At first, people who knew of my family history would tell me “you’re so lucky you’re JUST a carrier.” I readily agreed. But as I got older and wiser, and scientists began to study females with ALD and other X-linked disorders and found that many did develop symptoms — albeit usually less severe and disabling than those in males — the “carrier” label didn’t seem quite right. From a historical perspective, Mary Lyon was the geneticist who is credited for the discovery of X-inactivation, a phenomenon which partially explains why female carriers of X-linked conditions may experience symptoms, in 1961.
Still, most people, including many medical professionals, associate the term “carrier” with a completely symptom-free individual who silently passes a disease on to others. Indeed, most of the commonly used dictionary and encyclopedia websites (and some prominent medical ones) advance this very definition. Yet, I regularly attend ALD conferences with female “carriers” who are confined to wheelchairs, who use a cane to walk, or who suffer significant bowel and/or bladder dysfunction as a result of their mutated gene. While the percentage of females who develop physical symptoms, as well as the severity of those symptoms varies depending upon the X-linked disorder, it can be very disconcerting for a woman with significant or disabling physical symptoms to be informed by others — including, sometimes, her own doctors — that she must be misinterpreting or imagining them because, after all, she is “just a carrier.”
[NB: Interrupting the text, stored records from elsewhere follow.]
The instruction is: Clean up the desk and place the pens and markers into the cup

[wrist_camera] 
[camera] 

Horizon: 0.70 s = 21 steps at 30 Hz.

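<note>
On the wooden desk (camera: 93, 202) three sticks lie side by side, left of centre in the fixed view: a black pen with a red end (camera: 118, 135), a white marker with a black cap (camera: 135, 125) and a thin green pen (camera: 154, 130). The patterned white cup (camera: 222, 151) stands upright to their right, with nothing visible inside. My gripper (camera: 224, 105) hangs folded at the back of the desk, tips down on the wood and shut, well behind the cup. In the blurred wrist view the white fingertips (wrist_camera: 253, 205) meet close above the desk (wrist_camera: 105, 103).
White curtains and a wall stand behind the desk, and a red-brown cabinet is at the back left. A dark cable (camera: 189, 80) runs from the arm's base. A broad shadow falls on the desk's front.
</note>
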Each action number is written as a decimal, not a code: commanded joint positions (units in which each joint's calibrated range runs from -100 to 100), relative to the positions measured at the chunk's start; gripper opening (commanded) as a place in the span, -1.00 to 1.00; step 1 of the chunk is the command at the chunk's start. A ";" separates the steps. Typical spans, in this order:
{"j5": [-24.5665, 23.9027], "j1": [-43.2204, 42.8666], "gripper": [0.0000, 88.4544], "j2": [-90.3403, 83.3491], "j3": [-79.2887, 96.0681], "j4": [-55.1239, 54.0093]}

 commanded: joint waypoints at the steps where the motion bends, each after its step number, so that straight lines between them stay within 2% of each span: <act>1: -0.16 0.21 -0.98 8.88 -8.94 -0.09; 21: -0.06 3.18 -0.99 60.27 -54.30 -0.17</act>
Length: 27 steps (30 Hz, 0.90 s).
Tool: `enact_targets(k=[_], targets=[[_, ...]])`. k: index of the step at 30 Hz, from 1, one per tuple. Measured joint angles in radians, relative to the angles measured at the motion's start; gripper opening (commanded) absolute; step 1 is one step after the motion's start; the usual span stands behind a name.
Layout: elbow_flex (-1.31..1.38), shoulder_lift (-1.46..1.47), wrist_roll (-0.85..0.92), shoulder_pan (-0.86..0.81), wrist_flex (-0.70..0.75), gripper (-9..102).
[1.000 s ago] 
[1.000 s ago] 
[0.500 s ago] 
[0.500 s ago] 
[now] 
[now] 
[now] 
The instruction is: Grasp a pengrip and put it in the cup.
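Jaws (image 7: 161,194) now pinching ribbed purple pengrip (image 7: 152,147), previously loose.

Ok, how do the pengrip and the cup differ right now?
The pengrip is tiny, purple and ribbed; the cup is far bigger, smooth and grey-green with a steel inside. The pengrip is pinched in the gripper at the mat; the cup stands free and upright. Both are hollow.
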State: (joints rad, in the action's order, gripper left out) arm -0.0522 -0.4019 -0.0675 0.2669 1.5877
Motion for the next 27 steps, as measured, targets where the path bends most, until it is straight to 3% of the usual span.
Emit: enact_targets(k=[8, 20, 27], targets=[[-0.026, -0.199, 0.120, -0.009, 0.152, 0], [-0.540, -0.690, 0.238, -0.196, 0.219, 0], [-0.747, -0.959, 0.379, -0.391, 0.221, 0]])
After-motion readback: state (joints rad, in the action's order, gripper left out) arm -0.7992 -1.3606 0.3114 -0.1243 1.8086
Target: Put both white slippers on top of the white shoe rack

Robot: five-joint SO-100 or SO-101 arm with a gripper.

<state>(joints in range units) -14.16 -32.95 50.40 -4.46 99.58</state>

Aside from the confusion caused by the mistaken assumption that all carriers are asymptomatic, the term “carrier” also comes with stigma. Like history’s most infamous disease carrier, Typhoid Mary, who was viciously persecuted and quarantined for life after unknowingly spreading typhoid, carriers of genetic diseases may find themselves scorned or condemned by others, particularly if they passed down their genetic mutation to a child.
In addition to this societal stigma, studies have shown that parents and even grandparents of children who inherit genetic diseases experience significant guilt and feelings of responsibility for passing down their mutated gene, even if they had no knowledge of their carrier status before they had children. While rationally they may know that they are not to blame, they nonetheless shoulder immense feelings of responsibility, placing them at high risk of anxiety and depression. When it comes to X-linked diseases which are often unknowingly transmitted by a seemingly healthy carrier mother to an affected son, studies demonstrate that it is not uncommon for fathers to consciously or subconsciously blame the mother for their son’s condition. These complicated emotions which run within a family obviously heighten the already difficult task of raising a child with a genetic disorder.
For carriers who have not had children, the stigma may extend to their worth as a potential reproductive partner. In addition, carriers often find that their personal reproductive choices — which may include adoption, in vitro fertilization with preimplantation, genetic testing, amniocentesis or CVS with termination of an affected fetus, natural conception, or not having children at all — are fiercely scrutinized and judged by others, sometimes even by their own extended family members.